▸ **What the task requires**: Return the whole of the data exactly.

*** Provided material Section Begins ***

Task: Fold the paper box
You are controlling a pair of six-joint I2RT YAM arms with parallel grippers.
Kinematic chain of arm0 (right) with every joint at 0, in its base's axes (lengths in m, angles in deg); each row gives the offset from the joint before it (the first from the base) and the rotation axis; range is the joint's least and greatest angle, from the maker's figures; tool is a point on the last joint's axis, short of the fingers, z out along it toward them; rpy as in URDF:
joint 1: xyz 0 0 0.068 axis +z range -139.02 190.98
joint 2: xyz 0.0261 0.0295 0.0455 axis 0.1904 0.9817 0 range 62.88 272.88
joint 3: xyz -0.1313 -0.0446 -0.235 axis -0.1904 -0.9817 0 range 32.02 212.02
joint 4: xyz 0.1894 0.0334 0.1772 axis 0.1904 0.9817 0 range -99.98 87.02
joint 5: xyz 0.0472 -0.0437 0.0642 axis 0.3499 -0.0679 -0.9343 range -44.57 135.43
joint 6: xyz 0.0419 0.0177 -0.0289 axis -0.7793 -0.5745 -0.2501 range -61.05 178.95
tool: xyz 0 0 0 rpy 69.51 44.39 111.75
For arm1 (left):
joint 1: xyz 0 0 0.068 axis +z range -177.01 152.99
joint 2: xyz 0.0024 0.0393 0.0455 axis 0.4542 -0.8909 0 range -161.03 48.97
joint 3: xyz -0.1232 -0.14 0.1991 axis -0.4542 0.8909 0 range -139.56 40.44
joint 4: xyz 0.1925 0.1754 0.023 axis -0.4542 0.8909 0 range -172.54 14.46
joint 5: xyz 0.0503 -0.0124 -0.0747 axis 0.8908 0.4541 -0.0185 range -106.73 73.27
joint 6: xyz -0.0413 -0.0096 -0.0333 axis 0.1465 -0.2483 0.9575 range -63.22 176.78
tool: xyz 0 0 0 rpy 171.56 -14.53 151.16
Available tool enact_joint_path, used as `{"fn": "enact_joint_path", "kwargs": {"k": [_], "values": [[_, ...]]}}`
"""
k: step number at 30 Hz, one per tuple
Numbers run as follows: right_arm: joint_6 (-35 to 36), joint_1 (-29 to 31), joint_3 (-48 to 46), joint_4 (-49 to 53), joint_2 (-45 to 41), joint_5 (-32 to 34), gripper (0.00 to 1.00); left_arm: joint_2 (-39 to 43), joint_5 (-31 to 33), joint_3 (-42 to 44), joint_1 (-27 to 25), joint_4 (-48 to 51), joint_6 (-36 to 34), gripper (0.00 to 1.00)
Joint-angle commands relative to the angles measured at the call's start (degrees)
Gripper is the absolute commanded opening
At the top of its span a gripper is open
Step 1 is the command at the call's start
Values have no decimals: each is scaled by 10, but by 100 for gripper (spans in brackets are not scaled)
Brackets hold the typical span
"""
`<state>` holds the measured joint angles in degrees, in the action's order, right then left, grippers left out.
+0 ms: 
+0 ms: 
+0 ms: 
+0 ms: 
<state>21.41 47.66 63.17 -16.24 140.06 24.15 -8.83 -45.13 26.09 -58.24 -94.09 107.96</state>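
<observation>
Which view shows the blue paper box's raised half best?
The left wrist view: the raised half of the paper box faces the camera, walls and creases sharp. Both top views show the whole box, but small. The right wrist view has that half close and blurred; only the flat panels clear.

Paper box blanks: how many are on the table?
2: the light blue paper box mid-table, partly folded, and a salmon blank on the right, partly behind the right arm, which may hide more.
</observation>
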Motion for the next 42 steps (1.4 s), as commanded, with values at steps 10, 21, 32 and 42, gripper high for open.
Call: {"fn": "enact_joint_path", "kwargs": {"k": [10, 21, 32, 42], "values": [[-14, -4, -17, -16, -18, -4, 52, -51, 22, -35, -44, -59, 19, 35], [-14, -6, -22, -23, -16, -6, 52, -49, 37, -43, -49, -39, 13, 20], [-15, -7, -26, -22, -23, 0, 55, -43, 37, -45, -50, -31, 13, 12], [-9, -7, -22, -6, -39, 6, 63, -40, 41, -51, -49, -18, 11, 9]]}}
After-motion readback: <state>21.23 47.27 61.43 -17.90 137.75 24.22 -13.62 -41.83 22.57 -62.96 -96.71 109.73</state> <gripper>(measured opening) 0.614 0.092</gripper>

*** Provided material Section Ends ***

▸ **Task solution**:
Task: Fold the paper box
You are controlling a pair of six-joint I2RT YAM arms with parallel grippers.
Kinematic chain of arm0 (right) with every joint at 0, in its base's axes (lengths in m, angles in deg); each row gives the offset from the joint before it (the first from the base) and the rotation axis; range is the joint's least and greatest angle, from the maker's figures; tool is a point on the last joint's axis, short of the fingers, z out along it toward them; rpy as in URDF:
joint 1: xyz 0 0 0.068 axis +z range -139.02 190.98
joint 2: xyz 0.0261 0.0295 0.0455 axis 0.1904 0.9817 0 range 62.88 272.88
joint 3: xyz -0.1313 -0.0446 -0.235 axis -0.1904 -0.9817 0 range 32.02 212.02
joint 4: xyz 0.1894 0.0334 0.1772 axis 0.1904 0.9817 0 range -99.98 87.02
joint 5: xyz 0.0472 -0.0437 0.0642 axis 0.3499 -0.0679 -0.9343 range -44.57 135.43
joint 6: xyz 0.0419 0.0177 -0.0289 axis -0.7793 -0.5745 -0.2501 range -61.05 178.95
tool: xyz 0 0 0 rpy 69.51 44.39 111.75
For arm1 (left):
joint 1: xyz 0 0 0.068 axis +z range -177.01 152.99
joint 2: xyz 0.0024 0.0393 0.0455 axis 0.4542 -0.8909 0 range -161.03 48.97
joint 3: xyz -0.1232 -0.14 0.1991 axis -0.4542 0.8909 0 range -139.56 40.44
joint 4: xyz 0.1925 0.1754 0.023 axis -0.4542 0.8909 0 range -172.54 14.46
joint 5: xyz 0.0503 -0.0124 -0.0747 axis 0.8908 0.4541 -0.0185 range -106.73 73.27
joint 6: xyz -0.0413 -0.0096 -0.0333 axis 0.1465 -0.2483 0.9575 range -63.22 176.78
tool: xyz 0 0 0 rpy 171.56 -14.53 151.16
Available tool enact_joint_path, used as `{"fn": "enact_joint_path", "kwargs": {"k": [_], "values": [[_, ...]]}}`
"""
k: step number at 30 Hz, one per tuple
Numbers run as follows: right_arm: joint_6 (-35 to 36), joint_1 (-29 to 31), joint_3 (-48 to 46), joint_4 (-49 to 53), joint_2 (-45 to 41), joint_5 (-32 to 34), gripper (0.00 to 1.00); left_arm: joint_2 (-39 to 43), joint_5 (-31 to 33), joint_3 (-42 to 44), joint_1 (-27 to 25), joint_4 (-48 to 51), joint_6 (-36 to 34), gripper (0.00 to 1.00)
Joint-angle commands relative to the angles measured at the call's start (degrees)
Gripper is the absolute commanded opening
At the top of its span a gripper is open
Step 1 is the command at the call's start
Values have no decimals: each is scaled by 10, but by 100 for gripper (spans in brackets are not scaled)
Brackets hold the typical span
"""
`<state>` holds the measured joint angles in degrees, in the action's order, right then left, grippers left out.
+0 ms: 
+0 ms: 
+0 ms: 
+0 ms: 
<state>21.41 47.66 63.17 -16.24 140.06 24.15 -8.83 -45.13 26.09 -58.24 -94.09 107.96</state>
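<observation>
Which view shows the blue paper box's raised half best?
The left wrist view: the raised half of the paper box faces the camera, walls and creases sharp. Both top views show the whole box, but small. The right wrist view has that half close and blurred; only the flat panels clear.

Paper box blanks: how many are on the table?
2: the light blue paper box mid-table, partly folded, and a salmon blank on the right, partly behind the right arm, which may hide more.
</observation>
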Motion for the next 42 steps (1.4 s), as commanded, with values at steps 10, 21, 32 and 42, gripper high for open.
Call: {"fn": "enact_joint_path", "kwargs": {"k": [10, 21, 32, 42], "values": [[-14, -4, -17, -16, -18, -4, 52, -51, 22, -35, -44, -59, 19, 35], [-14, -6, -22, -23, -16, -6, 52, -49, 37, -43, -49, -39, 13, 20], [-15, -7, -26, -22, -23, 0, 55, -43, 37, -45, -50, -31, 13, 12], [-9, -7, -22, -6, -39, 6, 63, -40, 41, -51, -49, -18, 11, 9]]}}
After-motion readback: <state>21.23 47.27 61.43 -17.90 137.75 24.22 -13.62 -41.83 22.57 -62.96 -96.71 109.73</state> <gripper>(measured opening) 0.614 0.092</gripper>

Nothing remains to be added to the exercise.